Docker is written in Go. virt-builder is written in OCaml. Why? (Or as someone at work asked me — apparently seriously — why did you write it in a language which only you can use?)
Virt-builder is a fairly thin wrapper around libguestfs and libguestfs has bindings for a dozen languages, and I’m pretty handy in most programming languages, so it could have been done in Python or C or even Go. In this case there are reasons why OCaml is a much better choice:
- It’s a language I’m familiar with and happy programming in. Never underestimate how much that matters.
- OCaml is strongly typed, helping to eliminate many errors. If it had been written in Python we’d be running into bugs at customer sites that could have been eliminated by the compiler before anything shipped.
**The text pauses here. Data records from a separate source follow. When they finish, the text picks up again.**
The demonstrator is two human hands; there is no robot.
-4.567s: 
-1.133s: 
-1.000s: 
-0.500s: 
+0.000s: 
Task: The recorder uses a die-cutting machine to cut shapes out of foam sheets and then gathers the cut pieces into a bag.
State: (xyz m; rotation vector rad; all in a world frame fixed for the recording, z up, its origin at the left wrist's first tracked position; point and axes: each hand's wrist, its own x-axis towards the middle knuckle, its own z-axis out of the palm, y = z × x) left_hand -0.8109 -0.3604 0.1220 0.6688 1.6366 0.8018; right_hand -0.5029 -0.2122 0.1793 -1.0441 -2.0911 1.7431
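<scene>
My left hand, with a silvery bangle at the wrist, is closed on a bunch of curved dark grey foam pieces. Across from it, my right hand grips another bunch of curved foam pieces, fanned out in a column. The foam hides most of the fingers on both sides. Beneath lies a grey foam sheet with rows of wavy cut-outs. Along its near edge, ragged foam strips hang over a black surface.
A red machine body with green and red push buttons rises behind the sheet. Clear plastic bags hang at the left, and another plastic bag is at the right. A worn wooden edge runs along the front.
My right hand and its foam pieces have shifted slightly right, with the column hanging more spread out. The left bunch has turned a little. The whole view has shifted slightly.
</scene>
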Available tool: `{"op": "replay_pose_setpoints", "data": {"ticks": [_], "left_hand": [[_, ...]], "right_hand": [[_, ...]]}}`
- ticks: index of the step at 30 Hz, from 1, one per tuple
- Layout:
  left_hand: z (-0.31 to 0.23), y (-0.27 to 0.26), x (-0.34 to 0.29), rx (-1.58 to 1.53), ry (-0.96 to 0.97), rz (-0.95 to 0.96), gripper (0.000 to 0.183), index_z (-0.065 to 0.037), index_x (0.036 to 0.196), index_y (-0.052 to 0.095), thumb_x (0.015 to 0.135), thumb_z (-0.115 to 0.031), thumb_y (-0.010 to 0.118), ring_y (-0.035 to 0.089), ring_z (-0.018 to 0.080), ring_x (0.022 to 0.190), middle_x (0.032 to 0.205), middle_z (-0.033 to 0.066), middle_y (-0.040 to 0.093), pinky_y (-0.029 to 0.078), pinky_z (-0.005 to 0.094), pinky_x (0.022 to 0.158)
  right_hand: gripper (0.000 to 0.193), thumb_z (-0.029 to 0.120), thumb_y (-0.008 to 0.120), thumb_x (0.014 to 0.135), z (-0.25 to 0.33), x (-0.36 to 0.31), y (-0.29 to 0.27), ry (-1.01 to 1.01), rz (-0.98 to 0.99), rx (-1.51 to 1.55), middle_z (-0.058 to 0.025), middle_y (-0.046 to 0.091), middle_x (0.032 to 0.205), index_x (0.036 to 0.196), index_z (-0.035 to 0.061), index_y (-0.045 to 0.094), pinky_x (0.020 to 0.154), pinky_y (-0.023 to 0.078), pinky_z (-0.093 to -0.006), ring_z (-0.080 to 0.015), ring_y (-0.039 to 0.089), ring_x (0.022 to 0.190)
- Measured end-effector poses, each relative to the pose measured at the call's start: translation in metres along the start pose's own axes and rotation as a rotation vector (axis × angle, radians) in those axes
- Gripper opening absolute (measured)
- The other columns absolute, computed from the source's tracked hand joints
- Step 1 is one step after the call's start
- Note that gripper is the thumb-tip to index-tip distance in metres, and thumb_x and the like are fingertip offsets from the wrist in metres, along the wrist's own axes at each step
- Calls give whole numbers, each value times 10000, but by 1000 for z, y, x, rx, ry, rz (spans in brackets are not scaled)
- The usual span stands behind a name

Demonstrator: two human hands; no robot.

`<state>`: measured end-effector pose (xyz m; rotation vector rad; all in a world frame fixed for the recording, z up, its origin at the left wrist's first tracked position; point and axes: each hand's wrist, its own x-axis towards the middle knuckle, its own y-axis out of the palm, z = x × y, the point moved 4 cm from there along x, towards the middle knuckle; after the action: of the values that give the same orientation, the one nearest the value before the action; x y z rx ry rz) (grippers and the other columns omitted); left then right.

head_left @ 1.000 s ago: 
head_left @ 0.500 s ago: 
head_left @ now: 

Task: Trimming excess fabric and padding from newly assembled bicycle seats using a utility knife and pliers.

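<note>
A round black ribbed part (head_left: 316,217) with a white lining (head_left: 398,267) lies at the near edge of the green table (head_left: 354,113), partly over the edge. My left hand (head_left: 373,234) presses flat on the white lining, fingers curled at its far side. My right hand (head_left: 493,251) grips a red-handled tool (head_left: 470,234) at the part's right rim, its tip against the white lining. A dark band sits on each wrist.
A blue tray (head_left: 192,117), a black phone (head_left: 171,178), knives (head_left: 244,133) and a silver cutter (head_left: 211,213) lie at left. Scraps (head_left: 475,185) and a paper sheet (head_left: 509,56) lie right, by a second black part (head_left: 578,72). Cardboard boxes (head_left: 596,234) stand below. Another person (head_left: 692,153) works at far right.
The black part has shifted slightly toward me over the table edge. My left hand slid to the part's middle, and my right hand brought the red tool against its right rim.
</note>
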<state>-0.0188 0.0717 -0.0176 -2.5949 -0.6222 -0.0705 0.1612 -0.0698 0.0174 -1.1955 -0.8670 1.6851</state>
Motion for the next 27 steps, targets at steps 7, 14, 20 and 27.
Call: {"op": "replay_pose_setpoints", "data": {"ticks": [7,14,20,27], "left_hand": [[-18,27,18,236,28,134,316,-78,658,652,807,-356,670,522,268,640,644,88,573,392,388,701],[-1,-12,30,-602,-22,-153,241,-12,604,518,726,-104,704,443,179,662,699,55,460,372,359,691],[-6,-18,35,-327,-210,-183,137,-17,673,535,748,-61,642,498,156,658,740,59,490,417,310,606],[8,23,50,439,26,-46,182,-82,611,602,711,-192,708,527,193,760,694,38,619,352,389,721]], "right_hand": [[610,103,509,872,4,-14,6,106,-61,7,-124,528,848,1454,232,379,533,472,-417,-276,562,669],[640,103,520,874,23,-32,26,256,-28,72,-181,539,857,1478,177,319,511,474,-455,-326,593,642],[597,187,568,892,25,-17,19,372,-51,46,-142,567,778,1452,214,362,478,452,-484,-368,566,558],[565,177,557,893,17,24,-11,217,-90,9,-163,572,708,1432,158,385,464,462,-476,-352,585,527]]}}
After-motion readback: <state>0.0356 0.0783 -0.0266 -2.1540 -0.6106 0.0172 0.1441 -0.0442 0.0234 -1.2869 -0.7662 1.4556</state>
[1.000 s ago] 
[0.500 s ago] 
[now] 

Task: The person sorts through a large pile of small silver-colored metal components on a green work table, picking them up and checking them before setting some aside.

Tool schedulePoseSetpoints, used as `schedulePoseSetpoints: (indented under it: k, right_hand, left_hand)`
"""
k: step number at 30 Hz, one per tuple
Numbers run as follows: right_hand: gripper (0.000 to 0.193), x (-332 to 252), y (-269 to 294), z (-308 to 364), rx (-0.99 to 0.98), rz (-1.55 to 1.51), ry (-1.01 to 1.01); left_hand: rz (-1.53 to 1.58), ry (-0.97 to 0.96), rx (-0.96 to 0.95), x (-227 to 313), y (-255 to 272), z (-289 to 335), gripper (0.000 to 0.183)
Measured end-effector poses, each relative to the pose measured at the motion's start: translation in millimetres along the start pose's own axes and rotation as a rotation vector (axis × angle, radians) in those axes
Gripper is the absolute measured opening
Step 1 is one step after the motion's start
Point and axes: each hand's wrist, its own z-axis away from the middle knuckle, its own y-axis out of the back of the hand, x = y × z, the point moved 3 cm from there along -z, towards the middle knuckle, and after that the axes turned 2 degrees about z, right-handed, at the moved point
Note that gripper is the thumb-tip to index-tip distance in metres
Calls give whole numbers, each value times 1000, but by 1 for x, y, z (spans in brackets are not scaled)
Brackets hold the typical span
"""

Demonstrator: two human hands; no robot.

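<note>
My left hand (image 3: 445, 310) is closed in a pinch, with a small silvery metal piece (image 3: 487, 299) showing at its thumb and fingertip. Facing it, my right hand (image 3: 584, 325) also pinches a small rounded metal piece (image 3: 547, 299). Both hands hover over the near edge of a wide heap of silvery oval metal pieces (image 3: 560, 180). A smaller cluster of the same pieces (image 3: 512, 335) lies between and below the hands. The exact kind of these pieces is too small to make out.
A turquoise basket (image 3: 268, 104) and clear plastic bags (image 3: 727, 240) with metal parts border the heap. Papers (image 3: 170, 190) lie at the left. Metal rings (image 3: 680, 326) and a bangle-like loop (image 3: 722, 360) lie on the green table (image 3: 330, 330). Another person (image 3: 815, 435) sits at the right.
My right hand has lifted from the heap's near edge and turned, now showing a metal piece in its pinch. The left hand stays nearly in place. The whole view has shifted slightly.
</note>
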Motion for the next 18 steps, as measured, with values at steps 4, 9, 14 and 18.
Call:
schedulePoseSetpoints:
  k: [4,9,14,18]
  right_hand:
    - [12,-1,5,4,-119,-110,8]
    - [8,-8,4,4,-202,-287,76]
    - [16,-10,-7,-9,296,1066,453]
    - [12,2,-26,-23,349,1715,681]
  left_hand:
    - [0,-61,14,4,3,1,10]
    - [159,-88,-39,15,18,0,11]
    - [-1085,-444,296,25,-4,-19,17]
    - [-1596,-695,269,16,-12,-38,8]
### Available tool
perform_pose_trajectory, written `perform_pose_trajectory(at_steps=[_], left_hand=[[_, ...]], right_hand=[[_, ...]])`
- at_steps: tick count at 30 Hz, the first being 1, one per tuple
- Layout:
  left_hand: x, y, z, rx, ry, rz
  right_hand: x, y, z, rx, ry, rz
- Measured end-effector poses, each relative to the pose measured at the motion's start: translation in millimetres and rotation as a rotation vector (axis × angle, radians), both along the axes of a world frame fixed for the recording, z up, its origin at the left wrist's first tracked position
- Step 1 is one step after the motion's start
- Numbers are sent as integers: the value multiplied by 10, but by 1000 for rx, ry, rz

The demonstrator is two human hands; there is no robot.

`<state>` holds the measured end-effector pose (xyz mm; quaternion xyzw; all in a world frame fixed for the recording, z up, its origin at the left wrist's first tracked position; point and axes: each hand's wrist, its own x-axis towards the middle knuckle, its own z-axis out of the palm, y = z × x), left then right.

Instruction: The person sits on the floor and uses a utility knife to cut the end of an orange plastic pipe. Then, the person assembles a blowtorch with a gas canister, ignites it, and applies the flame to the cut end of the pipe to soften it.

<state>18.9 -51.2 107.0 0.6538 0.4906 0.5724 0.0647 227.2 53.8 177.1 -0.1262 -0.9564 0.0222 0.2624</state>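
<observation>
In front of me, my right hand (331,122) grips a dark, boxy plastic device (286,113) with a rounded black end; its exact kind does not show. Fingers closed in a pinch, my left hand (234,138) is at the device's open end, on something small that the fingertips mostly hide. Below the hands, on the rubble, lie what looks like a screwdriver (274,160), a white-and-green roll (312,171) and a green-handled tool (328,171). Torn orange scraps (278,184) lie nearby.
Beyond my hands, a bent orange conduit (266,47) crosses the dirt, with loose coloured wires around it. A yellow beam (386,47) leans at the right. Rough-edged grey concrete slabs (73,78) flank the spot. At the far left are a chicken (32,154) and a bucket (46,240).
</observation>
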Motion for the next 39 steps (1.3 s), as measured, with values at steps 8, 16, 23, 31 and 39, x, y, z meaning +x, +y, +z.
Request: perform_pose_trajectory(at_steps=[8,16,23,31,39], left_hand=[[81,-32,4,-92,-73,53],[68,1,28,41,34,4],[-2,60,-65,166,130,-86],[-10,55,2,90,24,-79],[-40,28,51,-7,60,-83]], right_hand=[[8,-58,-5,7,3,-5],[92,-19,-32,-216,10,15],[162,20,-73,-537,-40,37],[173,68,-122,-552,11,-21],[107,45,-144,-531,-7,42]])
That doesn’t mean virt-builder is bug free, but if the compiler can help to remove a bug, why not have the compiler do that?
- Virt-builder has to be fast, and OCaml is fast. Python is fucking slow.
- I had some C code for doing parallel xzcat and with OCaml I can just link the C code and the OCaml code together directly into a single native binary. Literally you just mix C object files and OCaml object files together on the linker command line. Doing this in, say, Perl/Python/Ruby would be far more hassle. We would have ended up with either a slow interpreted implementation, or having to ship a separate .so file and have the virt-builder program find it and dynamically load it. Ugh.
- There was a little bit of common code used by another utility called virt-sysprep which started out as a shell script but is now also written in OCaml. Virt-sysprep regularly gets outside contributions, despite being written in OCaml. I could have written the small amount of common code in C to get around this, but every little helps.
Is OCaml a language that only I can understand? Judge for yourself by looking at the source code. I think if you cannot understand that enough to at least make small changes, you should hand in your programmer’s card at the door.
7 responses to “Why is virt-builder written in OCaml?”
Frankly, I was just about to start working on a patch for virt-builder, then I realized it’s written in OCaml and tried to read some tutorials about that. Language is beautiful and I totally understand your reasoning. I like the idea it is fast, statically linked and everything.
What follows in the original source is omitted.